Industrial/ logistics showed early signs of recovery, underpinned by strong fundamentals, and following a sharp correction during the H2 2022, both on the continent and in the UK. Pan-European industrial/logistic assets bounced back to -0.93%, from their record-low of -11.26% in Q4 2022. It is worth noting that the UK industrial/logistics asset-level returns moved back into positive territory with 0.47%.
Sentiment moves back into positive territory, but transactional market in a standstill
As confidence and plans to invest usually precede capital deployment, it is no surprise to see European transaction volumes decrease further in Q1 2023, totaling €35.2 billion. This is the lowest level since Q2 2012, when €31.5 billion was reported according to the latest data from MSCI.
However, the latest June sentiment 2023 results reveal confidence as well as investment plans returning into positive territory, likely driven by the correction in pricing and early improvement in the economic outlook for the EU – which may mean transactional market activity will pick up later in the year.
Investment sentiment towards the UK saw an improvement, with 26% of respondents indicating an intention to increase allocations on a net basis – marking a rise of 5%, since the last results were published in March 2023. No respondents are looking to decrease UK allocations. Sentiment towards the Netherlands and Nordics is also strong net positive, with 15% and 9%, respectively, intending to increase allocations to real estate.
Net sentiment turned positive for Spain and Portugal, with 6% for both markets, up from a net negative of -4% in both cases in March 2023. Sentiment towards Germany moved only marginally this quarter, turning positive to 3% (0% in March). Furthermore, net sentiment deteriorated considerably for France, down from 13% to 3%. Core CEE and Fringe CEE remain subject to net negative sentiment, with 19% and 20%, respectively, and investors continuing to plan for a decrease in allocations to their regions.

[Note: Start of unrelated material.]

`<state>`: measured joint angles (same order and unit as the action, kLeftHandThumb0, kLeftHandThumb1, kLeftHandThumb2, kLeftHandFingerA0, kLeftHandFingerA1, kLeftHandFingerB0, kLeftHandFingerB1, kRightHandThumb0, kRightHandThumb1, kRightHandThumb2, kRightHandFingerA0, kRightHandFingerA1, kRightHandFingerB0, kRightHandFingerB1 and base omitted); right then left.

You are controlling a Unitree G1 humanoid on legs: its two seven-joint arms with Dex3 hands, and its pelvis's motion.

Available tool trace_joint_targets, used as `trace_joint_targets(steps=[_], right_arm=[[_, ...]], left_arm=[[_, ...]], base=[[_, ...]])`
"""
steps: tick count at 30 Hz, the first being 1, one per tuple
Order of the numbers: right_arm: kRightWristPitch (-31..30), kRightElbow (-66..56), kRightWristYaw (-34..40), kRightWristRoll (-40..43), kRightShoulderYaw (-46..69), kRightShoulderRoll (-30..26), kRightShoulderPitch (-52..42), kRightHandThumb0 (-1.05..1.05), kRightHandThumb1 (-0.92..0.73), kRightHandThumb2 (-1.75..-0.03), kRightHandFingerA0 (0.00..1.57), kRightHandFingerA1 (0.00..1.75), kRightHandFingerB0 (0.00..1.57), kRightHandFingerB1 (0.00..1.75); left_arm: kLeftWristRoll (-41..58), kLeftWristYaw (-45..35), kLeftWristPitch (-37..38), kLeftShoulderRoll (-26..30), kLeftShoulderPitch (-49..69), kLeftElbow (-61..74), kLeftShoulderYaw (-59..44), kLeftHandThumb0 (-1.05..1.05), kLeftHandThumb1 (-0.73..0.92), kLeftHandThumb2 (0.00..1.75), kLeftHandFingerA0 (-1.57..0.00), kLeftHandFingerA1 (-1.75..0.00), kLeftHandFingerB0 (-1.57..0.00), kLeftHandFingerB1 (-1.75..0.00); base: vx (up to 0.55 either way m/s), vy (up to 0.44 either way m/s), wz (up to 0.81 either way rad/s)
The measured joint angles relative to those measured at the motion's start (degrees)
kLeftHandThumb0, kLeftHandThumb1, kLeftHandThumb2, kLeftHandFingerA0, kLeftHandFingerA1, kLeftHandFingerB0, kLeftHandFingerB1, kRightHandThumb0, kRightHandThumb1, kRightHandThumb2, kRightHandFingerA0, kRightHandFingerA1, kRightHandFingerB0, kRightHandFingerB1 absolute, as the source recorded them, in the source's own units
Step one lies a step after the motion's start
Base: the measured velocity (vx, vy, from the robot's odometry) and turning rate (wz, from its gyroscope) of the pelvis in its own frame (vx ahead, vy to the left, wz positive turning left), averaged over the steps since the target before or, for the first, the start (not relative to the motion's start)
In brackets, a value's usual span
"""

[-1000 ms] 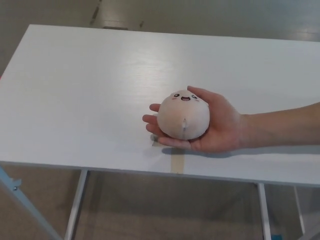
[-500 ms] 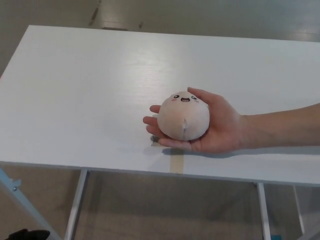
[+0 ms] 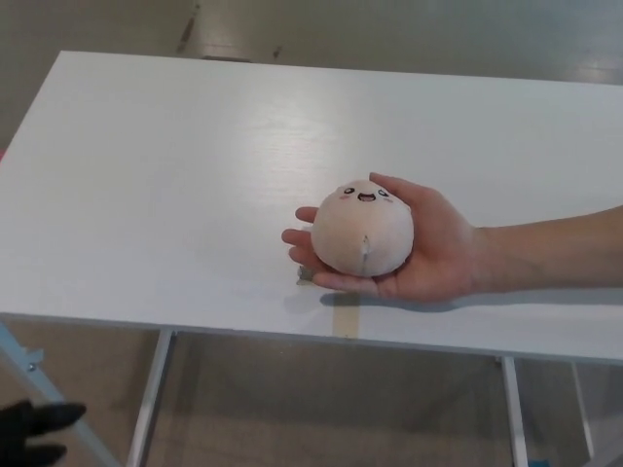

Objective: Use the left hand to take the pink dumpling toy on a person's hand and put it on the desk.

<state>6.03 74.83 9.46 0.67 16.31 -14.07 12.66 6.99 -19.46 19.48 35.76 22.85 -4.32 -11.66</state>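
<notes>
I see the pink dumpling toy sitting in a person's hand, palm up, just over the near part of the white desk. My left hand shows only as a dark shape at the bottom-left corner, below the desk edge; two fingers seem slightly parted, but I cannot tell its state for sure

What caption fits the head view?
Pink dumpling toy rests in a person's hand above the white desk.
</notes>
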Motion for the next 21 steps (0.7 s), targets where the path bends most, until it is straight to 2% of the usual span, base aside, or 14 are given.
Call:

Iryna Pylypchuk, INREV’s Director of Research and Market said: “The latest results show an ongoing correction, albeit a notable improvement on the Q4 2022 results. However, this should be taken with a pinch of salt given a very ‘’sleepy’’ transactional market, as well as seasonal and valuation effects.
Only once there is more transactional evidence, can we speak with more certainty on the state of the market. The pricing discovery continues, alongside geopolitical instability, and broader financial and economic risks, which make it even more difficult to foresee the depth and the duration of the current correction. If the Global Financial Crisis is a reference to judge by, we may expect a few quarters of temporarily lull before further corrections take place.”